Abstract photography means: The abstraction of the photograph. It does not mean: The abstraction of the objects in the photograph; this goes without saying, since there is no such thing as a photograph that does not imply abstraction. The point in matter here is the abstraction of the photograph as a medium and how it can be reduced to its intrinsic elements. In the process of abstraction, however, characteristics are forfeited that have always been typical of the photograph, in fact, that have turned it into a medium in the first place. One of these characteristics, above all, is its “distinct affinity to untouched reality“, as Siegfried Kracauer briefly and fittingly put it in 1960 (1). Abstract photography: a sacrilege?

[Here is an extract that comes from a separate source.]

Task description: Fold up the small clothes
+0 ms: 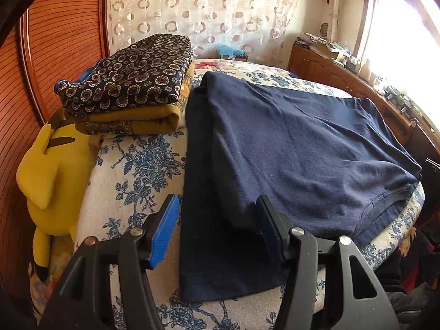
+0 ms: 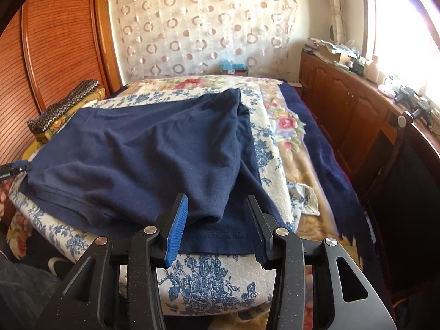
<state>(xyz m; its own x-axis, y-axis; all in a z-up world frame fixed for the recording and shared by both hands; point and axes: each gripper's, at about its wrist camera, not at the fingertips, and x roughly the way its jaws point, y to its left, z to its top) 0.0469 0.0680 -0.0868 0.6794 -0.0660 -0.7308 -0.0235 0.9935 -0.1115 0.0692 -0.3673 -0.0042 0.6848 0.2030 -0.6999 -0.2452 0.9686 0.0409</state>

The abstraction of the photograph reduces the originally object-orientated medium to its basic constituent parts and strips it of its non-essential, incidental characteristics. But what are the essential and non-essential characteristics of the photograph? Why is there any need to differentiate? Why does one subject this well-functioning means of visual communication to such a process? And why is it deprived of its obviously most important and most successful means of effect, means that have guaranteed its impact and significance to this very day? To many who have addressed these questions, the Abstract Photo still seems to be a mistake, a kind of “dubious genre, neither art nor photography“, to quote the German photographer of Neue Sachlichkeit Albert Renger-Patzsch (2). Under the Fascists, significantly, abstract works of art, including photography, were regarded as entartet, degenerate, they were banned or relegated to the sidelines, being deemed unimportant to the system. They appeared alien, subversive.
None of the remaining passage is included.